02.06.2012, Von Volker Haussmann — Artikel ausdrucken E-Mail verschicken

25 Jahre Hochschule für Kunsttherapie: Ein Rundgang mit HKT-Kanzlerin Roswitha Bader offenbart interessante Innenansichten

Alle HKT-Studenten haben Anspruch auf einen eigenen Atelierplatz. Foto: Holzwarth
Alle HKT-Studenten haben Anspruch auf einen eigenen Atelierplatz. Foto: Holzwarth

NÜRTINGEN. Seit 25 Jahren erfreut sich die Hochschule für Kunsttherapie (HKT) der staatlichen Anerkennung. Genauso alt ist auch das Herz der Hochschule, eine verwinkelte Raumflucht in der Sigmaringer Straße 15. Schon die äußere Gestalt der HKT signalisiert, dass es sich bei dieser Einrichtung um etwas Außergewöhnliches handelt – das Hochschulgebäude ist nämlich eine ehemalige Fabrikhalle der Strickwarenfabrik Jenisch, die von der HKT angemietet wurde. Wo einst Trikotagen hergestellt wurden, hat nun die Lehre von der Kunsttherapie ihren Platz.

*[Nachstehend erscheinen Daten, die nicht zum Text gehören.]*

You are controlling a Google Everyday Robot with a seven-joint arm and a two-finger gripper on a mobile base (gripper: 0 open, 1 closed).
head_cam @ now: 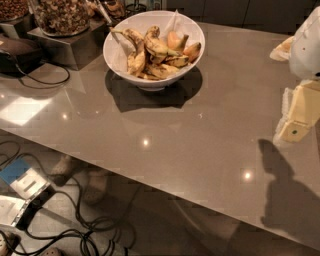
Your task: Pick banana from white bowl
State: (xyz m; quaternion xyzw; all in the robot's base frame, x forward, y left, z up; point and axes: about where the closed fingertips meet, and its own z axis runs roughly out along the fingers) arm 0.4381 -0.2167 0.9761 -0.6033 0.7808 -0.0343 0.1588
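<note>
The white bowl (pixel 120 47) stands on the grey counter near the back left. It holds several spotted yellow bananas (pixel 137 50) and a couple of orange-pink fruits (pixel 192 50). My gripper (pixel 298 117) shows at the right edge, pale yellow and white, hanging above the counter far to the right of the bowl and well apart from it. It holds nothing that I can see.
Glass jars of nuts (pixel 62 15) stand on a metal stand at the back left. A dark device with a cable (pixel 20 50) lies at the far left. The counter's front edge (pixel 150 187) runs diagonally; cables and boxes lie on the floor below.
</note>
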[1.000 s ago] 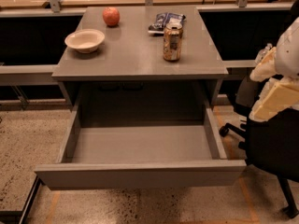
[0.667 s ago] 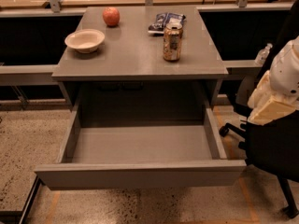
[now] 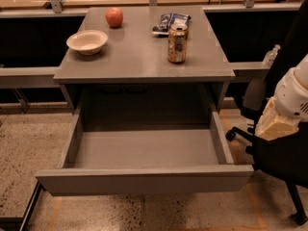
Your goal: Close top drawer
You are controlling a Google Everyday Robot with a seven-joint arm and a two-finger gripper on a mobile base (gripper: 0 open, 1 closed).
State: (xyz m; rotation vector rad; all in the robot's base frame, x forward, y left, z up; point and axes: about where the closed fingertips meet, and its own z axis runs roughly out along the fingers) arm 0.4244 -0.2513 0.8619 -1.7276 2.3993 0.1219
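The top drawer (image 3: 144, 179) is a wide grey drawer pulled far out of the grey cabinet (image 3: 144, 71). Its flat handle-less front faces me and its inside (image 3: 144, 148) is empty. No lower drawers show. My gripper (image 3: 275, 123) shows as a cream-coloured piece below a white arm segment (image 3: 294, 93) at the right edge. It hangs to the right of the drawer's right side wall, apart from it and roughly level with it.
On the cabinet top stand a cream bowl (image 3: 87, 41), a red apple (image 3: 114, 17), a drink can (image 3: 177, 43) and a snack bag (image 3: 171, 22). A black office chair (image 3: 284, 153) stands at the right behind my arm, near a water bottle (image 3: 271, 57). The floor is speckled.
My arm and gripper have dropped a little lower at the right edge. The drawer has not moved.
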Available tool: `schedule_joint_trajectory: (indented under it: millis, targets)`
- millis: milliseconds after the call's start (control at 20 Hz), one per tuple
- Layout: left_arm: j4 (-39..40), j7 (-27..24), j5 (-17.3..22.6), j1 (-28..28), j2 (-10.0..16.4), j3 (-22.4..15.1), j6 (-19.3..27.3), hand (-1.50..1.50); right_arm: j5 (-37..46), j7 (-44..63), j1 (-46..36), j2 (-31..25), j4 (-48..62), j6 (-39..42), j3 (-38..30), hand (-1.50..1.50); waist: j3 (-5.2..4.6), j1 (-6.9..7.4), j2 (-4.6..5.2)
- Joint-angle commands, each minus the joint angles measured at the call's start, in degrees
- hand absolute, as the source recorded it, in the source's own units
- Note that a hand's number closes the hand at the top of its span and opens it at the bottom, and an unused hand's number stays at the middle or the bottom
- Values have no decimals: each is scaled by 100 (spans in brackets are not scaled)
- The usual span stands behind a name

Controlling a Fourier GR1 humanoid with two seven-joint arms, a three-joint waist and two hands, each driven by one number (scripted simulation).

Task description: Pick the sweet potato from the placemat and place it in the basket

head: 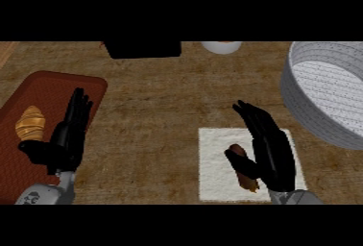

Das Hauptgebäude der HKT – die seinerzeit wie auch die Freie Kunstakademie Nürtingen aus der Kunstschule Nürtingen hervorgegangen ist – wurde 1987 innerhalb der Semesterferien „im Selfmadeverfahren umgebaut“, erklärt HKT-Kanzlerin Prof. Roswitha Bader bei einem Rundgang. Die Halle, die von einem kühn gezackten Sheddach bekrönt ist, wurde seinerzeit durch mehrere eingezogene Zwischenwände strukturiert.